=== RECORDS PROVIDED ===

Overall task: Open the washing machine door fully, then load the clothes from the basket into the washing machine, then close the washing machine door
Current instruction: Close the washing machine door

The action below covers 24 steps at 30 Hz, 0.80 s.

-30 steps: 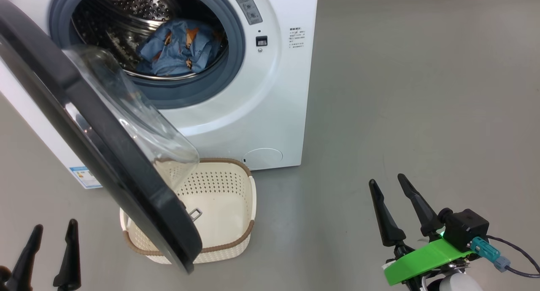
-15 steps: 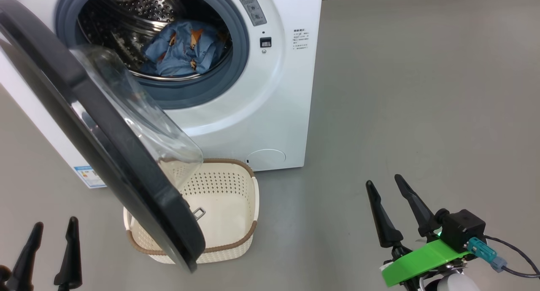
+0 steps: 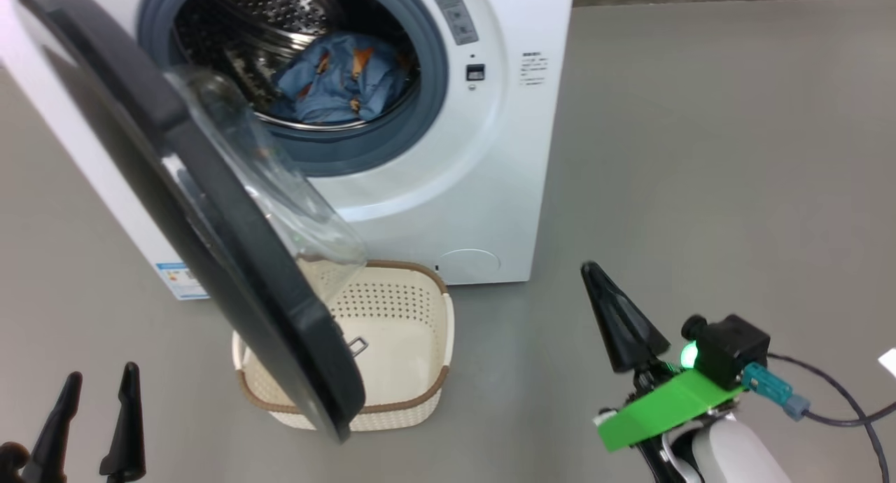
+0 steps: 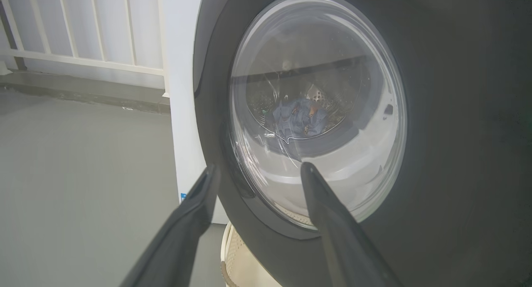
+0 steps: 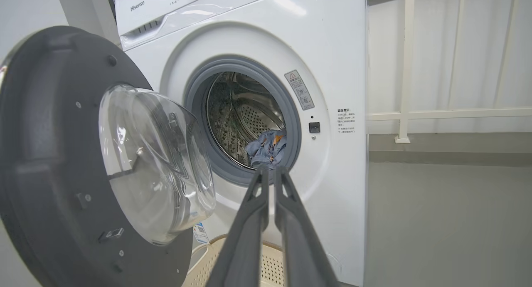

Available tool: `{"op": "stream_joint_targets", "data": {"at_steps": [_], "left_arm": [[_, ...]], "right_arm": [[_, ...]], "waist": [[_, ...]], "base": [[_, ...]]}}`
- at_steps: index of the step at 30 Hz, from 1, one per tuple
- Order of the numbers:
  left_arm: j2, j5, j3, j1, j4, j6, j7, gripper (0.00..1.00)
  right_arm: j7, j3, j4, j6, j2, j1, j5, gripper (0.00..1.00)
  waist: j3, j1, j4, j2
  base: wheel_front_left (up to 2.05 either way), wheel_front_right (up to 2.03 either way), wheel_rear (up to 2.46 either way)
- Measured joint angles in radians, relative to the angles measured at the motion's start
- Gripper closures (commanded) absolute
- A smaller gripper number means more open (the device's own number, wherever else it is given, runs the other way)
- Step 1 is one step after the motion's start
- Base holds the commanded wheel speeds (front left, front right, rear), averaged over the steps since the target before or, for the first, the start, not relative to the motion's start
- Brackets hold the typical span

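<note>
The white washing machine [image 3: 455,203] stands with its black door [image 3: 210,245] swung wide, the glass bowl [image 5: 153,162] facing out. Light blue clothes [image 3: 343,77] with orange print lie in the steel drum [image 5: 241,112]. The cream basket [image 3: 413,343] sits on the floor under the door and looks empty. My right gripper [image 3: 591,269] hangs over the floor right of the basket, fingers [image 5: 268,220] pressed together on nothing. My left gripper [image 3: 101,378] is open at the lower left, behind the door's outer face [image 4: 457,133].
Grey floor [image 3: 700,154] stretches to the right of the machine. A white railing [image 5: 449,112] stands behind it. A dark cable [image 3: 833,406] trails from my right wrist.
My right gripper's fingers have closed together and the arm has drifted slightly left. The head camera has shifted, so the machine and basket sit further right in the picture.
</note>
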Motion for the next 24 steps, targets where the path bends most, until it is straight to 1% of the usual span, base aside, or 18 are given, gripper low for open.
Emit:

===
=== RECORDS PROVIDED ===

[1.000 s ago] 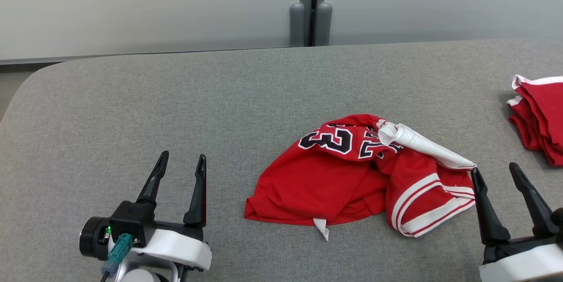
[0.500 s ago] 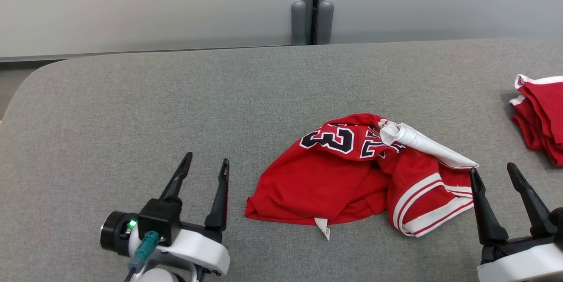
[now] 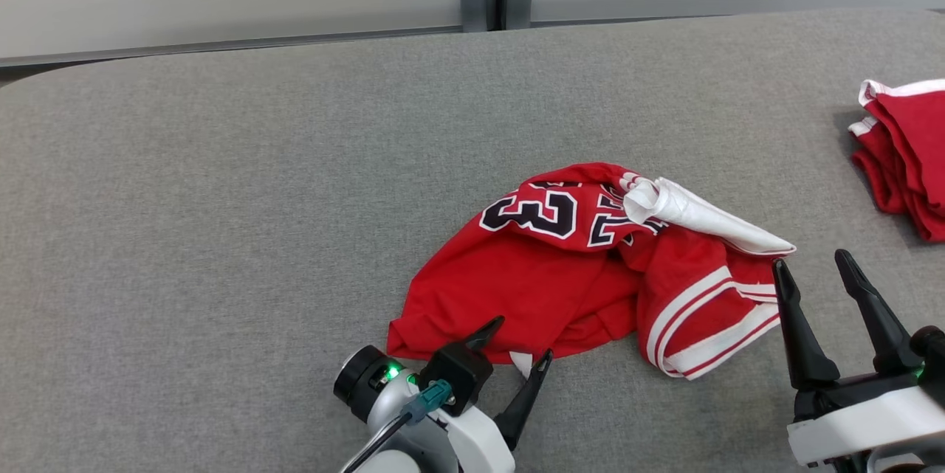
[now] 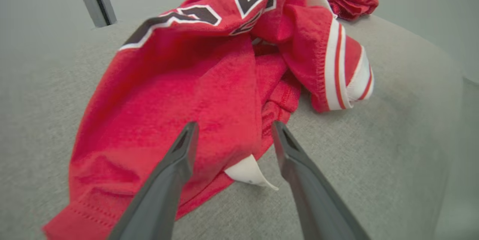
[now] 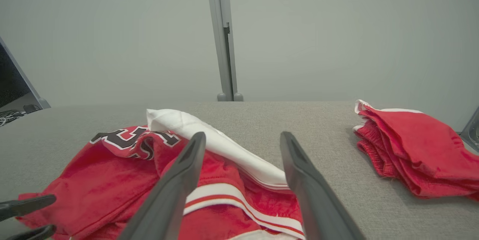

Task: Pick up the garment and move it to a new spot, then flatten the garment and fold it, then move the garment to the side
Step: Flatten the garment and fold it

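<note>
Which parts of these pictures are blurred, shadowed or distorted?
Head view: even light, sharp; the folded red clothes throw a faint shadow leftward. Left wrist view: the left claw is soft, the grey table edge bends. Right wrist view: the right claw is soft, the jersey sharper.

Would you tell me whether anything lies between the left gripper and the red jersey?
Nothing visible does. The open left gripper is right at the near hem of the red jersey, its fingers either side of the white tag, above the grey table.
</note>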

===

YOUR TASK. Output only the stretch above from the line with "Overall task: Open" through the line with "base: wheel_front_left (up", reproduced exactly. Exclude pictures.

SOLUTION TO THIS TASK.
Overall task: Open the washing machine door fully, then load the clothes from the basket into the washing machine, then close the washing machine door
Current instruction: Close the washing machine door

The action below covers 24 steps at 30 Hz, 0.80 s.

-30 steps: 
-15 steps: 
+0 steps: 
+0 steps: 
+0 steps: 

Available tool: `{"op": "stream_joint_targets", "data": {"at_steps": [_], "left_arm": [[_, ...]], "right_arm": [[_, ...]], "waist": [[_, ...]], "base": [[_, ...]]}}`
- at_steps: index of the step at 30 Hz, from 1, one per tuple
- Order of the numbers:
  left_arm: j2, j5, j3, j1, j4, j6, j7, gripper (0.00..1.00)
  right_arm: j7, j3, j4, j6, j2, j1, j5, gripper (0.00..1.00)
  waist: j3, j1, j4, j2
  base: wheel_front_left (up to 2.05 either way), wheel_front_right (up to 2.03 either way), wheel_rear (up to 2.46 either way)

Nothing else is part of this exercise.